> _WHAT YOU HAVE TO DO_: Exactly as they appear below, repeat the lines from the one with "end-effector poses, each" through the one with "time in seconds", and no others.
==*==
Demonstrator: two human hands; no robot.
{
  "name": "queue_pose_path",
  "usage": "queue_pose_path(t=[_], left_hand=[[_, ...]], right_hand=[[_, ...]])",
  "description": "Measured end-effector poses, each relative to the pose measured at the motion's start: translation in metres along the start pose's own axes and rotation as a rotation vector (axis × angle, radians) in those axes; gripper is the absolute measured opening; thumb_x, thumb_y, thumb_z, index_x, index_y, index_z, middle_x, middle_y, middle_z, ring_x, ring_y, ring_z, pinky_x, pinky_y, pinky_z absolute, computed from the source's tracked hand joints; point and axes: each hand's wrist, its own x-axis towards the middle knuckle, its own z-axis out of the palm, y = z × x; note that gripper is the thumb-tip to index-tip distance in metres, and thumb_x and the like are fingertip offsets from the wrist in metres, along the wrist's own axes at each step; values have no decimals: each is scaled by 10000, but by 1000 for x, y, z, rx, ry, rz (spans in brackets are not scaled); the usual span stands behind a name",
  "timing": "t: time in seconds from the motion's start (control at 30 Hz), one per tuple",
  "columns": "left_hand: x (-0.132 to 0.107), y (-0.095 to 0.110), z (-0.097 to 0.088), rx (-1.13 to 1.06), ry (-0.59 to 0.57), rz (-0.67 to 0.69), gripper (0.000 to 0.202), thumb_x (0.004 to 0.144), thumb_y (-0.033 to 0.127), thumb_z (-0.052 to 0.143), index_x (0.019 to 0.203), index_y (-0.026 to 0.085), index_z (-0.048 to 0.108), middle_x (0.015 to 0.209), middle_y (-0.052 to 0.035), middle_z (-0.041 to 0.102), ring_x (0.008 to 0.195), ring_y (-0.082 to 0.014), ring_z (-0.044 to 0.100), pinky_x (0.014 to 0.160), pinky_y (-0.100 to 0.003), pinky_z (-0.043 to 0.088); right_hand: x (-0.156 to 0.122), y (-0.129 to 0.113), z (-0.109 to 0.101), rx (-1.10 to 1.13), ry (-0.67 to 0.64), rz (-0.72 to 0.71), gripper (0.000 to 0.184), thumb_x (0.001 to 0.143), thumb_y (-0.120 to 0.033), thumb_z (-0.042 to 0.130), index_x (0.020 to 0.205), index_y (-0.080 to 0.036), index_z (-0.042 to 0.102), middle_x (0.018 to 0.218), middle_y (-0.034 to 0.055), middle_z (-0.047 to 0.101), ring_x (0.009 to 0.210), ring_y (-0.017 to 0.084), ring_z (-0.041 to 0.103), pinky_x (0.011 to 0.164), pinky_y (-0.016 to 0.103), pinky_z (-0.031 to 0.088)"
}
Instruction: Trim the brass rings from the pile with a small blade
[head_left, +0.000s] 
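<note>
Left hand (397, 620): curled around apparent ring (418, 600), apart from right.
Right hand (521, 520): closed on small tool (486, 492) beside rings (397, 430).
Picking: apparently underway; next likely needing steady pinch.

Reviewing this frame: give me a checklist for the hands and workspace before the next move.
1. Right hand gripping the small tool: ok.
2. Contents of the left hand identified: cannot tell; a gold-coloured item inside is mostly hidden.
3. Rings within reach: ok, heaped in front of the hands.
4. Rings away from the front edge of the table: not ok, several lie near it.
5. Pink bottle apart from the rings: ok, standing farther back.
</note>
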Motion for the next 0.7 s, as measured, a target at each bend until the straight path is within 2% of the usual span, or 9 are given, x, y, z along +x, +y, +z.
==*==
> _SOLVED PROBLEM_:
  "description": "Measured end-effector poses, each relative to the pose measured at the motion's start: translation in metres along the start pose's own axes and rotation as a rotation vector (axis × angle, radians) in those axes; gripper is the absolute measured opening; thumb_x, thumb_y, thumb_z, index_x, index_y, index_z, middle_x, middle_y, middle_z, ring_x, ring_y, ring_z, pinky_x, pinky_y, pinky_z absolute, computed from the source's tracked hand joints; point and axes: each hand's wrist, its own x-axis towards the middle knuckle, its own z-axis out of the palm, y = z × x; note that gripper is the thumb-tip to index-tip distance in metres, and thumb_x and the like are fingertip offsets from the wrist in metres, along the wrist's own axes at each step; values have no decimals: each is scaled by 10000, but by 1000 for x, y, z, rx, ry, rz (spans in brackets are not scaled); the usual span stands behind a name",
  "timing": "t: time in seconds from the motion's start (control at 30 Hz), one per tuple",

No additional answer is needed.